Depois de três dias em coma, o empresário que, na época tinha 56 anos, passou seis meses fazendo tratamento com fonoaudióloga e fisioterapeuta para recuperar a fala e a voz. Hoje as sequelas ainda persistem. Ele tem dificuldade para andar, falar, não tem movimentos do braço e na mão direita apenas o dedo mínimo se movimenta. Ele precisou aprender a escrever com a mão esquerda e necessita de ajuda para andar, se vestir, ir ao médico, tomar os remédios e fazer outras atividades cotidianas.
Após o AVC, Zandonar passou a ver a vida de maneira diferente. ''A gente colocava o trabalho em primeiro lugar. Era uma pessoa sem paciência e tive que aprender a ser mais maleável, a não me preocupar tanto com coisas pequenas e a me cuidar mais'', afirma.
O empresário José Emmanuel de Barros Cotta Filho, de 49 anos, teve um AVC isquêmico há cerca de um mês e ainda hoje sente constantes formigamentos na mão, pé e lado direito da boca, além da falta de sensibilidade no polegar e indicador da mão direita e ainda vertigem ao levantar. De acordo com os médicos, as sequelas são pequenas se imaginar que ele poderia ter ficado com todo o lado direito do corpo paralisado. Isto porque o derrame podia ter acontecido a um centímetro de distância de onde realmente ocorreu.

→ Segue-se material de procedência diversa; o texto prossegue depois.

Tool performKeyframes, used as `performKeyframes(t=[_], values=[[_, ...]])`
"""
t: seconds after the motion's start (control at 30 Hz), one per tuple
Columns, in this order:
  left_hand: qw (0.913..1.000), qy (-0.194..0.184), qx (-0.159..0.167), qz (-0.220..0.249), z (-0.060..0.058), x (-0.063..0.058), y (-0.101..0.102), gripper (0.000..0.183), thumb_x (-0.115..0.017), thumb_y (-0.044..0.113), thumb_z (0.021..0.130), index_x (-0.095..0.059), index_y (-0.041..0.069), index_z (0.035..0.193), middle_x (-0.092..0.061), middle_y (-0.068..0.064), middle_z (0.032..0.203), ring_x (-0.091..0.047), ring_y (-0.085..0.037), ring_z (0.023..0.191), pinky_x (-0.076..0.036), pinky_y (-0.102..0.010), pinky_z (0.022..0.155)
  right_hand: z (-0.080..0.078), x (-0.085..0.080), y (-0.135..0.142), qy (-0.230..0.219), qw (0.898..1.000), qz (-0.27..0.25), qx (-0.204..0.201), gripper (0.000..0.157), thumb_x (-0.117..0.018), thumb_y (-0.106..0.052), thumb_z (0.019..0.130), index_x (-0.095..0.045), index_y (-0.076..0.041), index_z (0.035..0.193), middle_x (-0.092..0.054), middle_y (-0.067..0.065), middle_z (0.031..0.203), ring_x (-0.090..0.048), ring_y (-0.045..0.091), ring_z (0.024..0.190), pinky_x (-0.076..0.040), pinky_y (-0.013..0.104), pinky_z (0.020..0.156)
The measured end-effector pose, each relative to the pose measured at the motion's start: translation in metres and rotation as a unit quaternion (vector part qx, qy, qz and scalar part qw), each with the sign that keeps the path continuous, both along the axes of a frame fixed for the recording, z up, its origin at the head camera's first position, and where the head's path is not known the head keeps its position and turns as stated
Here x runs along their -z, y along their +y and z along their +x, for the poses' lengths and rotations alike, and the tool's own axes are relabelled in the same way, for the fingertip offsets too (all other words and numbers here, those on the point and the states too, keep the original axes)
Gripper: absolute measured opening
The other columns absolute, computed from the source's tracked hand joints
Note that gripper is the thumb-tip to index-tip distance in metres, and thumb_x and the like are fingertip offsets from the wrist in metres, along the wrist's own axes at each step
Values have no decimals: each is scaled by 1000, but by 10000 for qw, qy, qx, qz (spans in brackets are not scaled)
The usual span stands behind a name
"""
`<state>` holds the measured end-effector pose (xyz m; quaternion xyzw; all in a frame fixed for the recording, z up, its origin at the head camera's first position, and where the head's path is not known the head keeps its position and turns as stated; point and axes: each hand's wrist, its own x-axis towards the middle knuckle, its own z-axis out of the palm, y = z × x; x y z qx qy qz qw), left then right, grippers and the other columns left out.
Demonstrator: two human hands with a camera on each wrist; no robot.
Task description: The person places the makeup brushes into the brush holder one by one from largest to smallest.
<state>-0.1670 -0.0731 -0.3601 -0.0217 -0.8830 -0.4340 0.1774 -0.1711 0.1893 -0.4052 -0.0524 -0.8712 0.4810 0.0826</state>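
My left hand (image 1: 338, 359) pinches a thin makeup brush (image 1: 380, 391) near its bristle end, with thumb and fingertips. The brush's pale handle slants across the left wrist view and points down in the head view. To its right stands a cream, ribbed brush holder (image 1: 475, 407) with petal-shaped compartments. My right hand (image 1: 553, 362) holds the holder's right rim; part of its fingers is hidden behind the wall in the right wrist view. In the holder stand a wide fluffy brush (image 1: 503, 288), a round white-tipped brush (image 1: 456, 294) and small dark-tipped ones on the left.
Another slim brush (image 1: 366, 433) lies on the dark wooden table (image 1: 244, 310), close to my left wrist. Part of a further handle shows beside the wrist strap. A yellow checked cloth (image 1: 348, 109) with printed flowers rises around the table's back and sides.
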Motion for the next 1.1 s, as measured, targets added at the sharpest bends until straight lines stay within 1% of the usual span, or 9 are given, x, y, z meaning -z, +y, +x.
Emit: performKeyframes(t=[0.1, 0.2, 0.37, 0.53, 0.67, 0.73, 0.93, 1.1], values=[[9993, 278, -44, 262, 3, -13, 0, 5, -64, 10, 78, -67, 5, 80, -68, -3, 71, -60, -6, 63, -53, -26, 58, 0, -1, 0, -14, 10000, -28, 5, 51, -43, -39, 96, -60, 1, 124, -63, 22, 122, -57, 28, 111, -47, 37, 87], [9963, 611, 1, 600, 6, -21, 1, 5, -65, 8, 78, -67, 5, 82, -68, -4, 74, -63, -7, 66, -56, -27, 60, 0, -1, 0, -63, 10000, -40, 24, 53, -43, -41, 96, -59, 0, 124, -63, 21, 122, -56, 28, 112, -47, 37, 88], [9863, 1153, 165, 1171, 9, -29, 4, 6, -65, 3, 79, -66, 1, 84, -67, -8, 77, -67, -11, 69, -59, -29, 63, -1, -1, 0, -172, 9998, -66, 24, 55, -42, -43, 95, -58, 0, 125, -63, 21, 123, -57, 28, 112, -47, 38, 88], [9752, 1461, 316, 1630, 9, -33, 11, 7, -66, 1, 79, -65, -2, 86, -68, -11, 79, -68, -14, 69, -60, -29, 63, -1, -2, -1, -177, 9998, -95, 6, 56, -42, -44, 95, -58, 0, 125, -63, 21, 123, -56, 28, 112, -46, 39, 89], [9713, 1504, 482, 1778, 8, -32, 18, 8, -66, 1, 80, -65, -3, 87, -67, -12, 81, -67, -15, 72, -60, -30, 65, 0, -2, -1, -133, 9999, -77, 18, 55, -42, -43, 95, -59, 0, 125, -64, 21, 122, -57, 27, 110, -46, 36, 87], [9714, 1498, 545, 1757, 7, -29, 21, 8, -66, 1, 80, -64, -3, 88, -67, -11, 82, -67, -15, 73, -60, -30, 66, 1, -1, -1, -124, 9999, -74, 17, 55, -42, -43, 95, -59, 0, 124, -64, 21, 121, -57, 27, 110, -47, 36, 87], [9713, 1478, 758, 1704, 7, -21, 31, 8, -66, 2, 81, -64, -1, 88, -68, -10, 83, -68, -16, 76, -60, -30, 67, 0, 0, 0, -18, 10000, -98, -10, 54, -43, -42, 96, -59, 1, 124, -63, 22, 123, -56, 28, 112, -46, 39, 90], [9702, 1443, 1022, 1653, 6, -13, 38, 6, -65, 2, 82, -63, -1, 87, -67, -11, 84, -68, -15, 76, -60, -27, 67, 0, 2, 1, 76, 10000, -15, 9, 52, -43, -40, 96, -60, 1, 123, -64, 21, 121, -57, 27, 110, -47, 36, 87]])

Desde os 15 anos de idade Cotta sofre de hipertensão arterial e há dez anos descobriu que tem diabetes tipo 2. Há cerca de um ano, ele decidiu suspender todos os medicamentos que tomava. Em 11 meses, o empresário emagreceu cerca de 30 quilos, mas a glicemia e a pressão arterial ficaram alteradas durante todo este tempo. ''Um dia, senti a boca adormecida, aferimos a pressão e constatamos que estava muito alta'', conta. No dia seguinte ao episódio, ele foi ao neurologista e uma ressonância magnética indicou a isquemia.
De volta a sua vida normal, o empresário precisou incluir novamente em sua rotina os remédios para hipertensão arterial e diabetes, mas agora além destes, ele também está tomando medicação para proteger o coração e prevenir novas isquemias. Cotta garante que a sua vida de sedentário está prestes a acabar e mudanças devem ser implantadas na alimentação. ''Estou fazendo alguns exames cardíacos para começar a praticar algum exercício, além disso estou comendo alimentos saudáveis de três em três horas'' afirma. (M.A.)